While ordinary Christians are saying they no longer feel safe living under the Palestinian Authority and Hamas, their leaders continue to lie to the world about the predicament of their community. Instead of raising their voices against the persecution of Christians by the Palestinian Authority and Hamas, these Christian leaders are busy trying to blame Israel.
These Christian leaders, possibly to avoid being targeted themselves, seem to want the world to believe that Christians are fleeing Bethlehem and the Gaza Strip because of Israeli security measures against terrorists, and not because of the brutalities perpetrated by the Palestinian authorities and Muslims in the West Bank and Gaza Strip.
If that were true, why aren't Muslims also fleeing as a result of the purported Israeli measures? Israel's security measures, by the way, are usually not directed against Christians but against Palestinian Muslims for their involvement in terrorism. If anyone has good reason to flee from Israeli security, it is the Muslim terrorists and their families, and not peaceful and vulnerable Christians, most of whom are not involved in anti-Israel activities or terrorism.
What are Palestinian Christian leaders doing to defend their community? Unfortunately, nothing. Some even join the Muslims who spread blood libels against Israel.
One such cleric is the head of the Sebastia Diocese of the Greek Orthodox Church in Jerusalem, Archbishop Atallah Hanna, who recently claimed that Israel had "poisoned" him in an apparent failed assassination attempt.

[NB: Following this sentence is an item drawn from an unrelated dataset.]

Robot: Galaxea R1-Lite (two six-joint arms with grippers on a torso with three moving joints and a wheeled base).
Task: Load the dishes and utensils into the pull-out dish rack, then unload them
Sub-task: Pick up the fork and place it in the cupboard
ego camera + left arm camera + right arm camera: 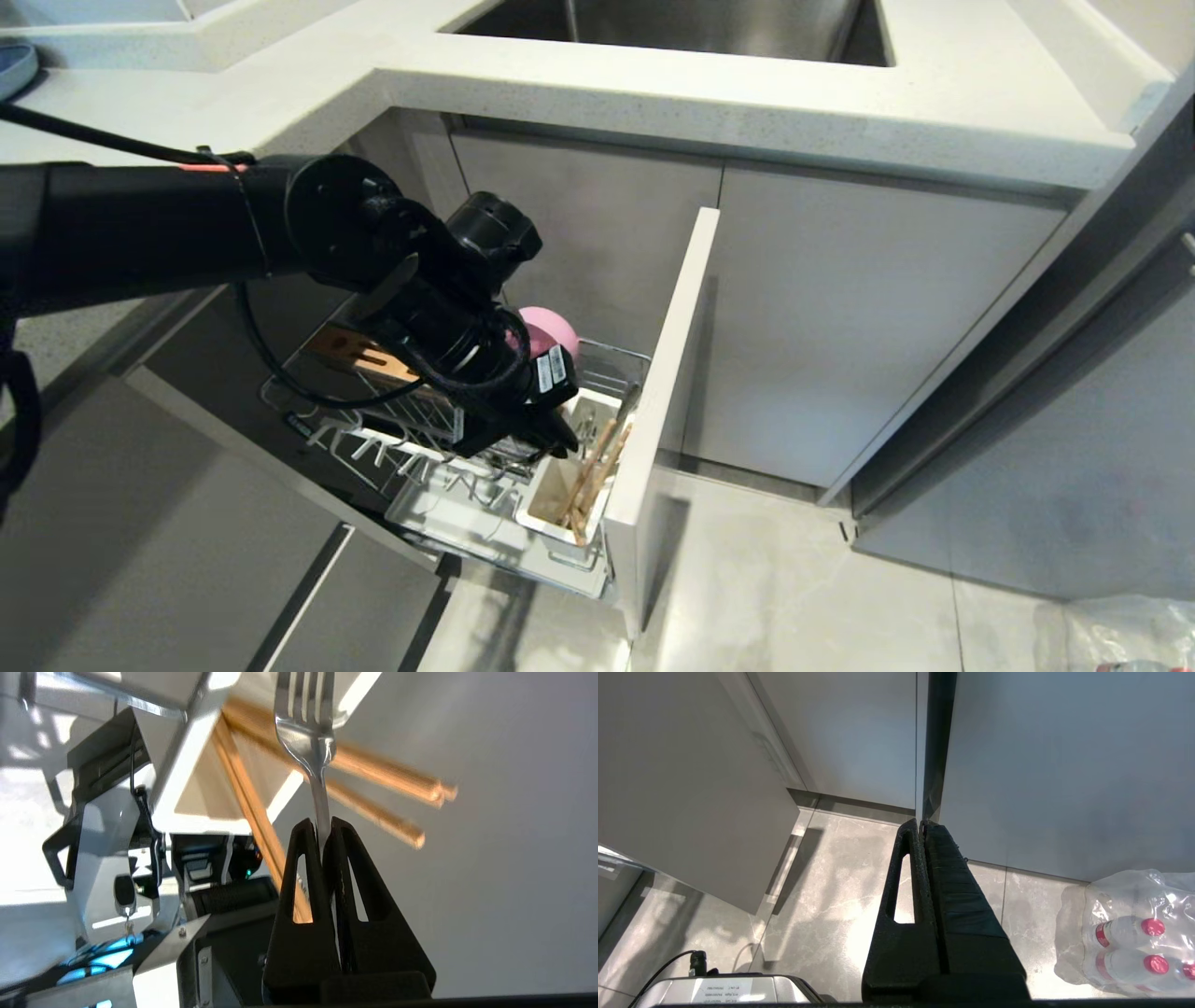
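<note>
You see the pull-out dish rack (485,509) drawn out below the counter (747,103), its front panel (658,411) on the right. The utensil caddy (551,509) sits just inside that panel, chopsticks (593,471) in it. The bowl (549,329) lies behind.

No text can be read in any view. A white label (553,366) on the left arm's wrist carries dark print too small to make out, and a white sticker (721,990) on the metal housing in the right wrist view shows lines of print, upside down and illegible.
</note>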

Hanna, who is known for his vicious anti-Israel incitement, alleged that he had inhaled a dangerous amount of poison when a gas canister was fired through the window of his room at the church.
It later turned out that Hanna's accusations were completely unfounded and simply the continuation of a despicable defamation campaign against Israel.
An investigation by the Israeli authorities revealed that the church had invited an Israeli company to spray the church with pesticide. "We expect a clergyman to adhere to the truth," the Israeli Foreign Ministry responded to Hanna's blood libel, "and that clergymen around the world denounce these outrageous false proclamations and refrain from distributing this libel."
Hanna, like other Palestinian Christian leaders, is not just a liar; he is a traitor to his own community. Hanna has not spoken a word against the attack on Qumsiyeh and other Christians in Bethlehem. He does not care about the suffering of his people under the oppressive Islamist rule of Hamas in the Gaza Strip.
By ignoring the real reason why Christians are fleeing from the West Bank and Gaza Strip, leaders such as Hanna are emboldening the anti-Christian Muslims and allowing them to continue their attacks on Christians living there.
As for the international community and Christian institutions around the world, it is their most far-reaching duty to look into these blood libels by Palestinian Christian leaders to check if there is factual accuracy. If they fail to do so, the day will come when not a single Christian will be left in Bethlehem, the Gaza Strip, and most likely the Middle East, with the exception of Israel, where numbers are on the rise.
Bassam Tawil is based in the Middle East.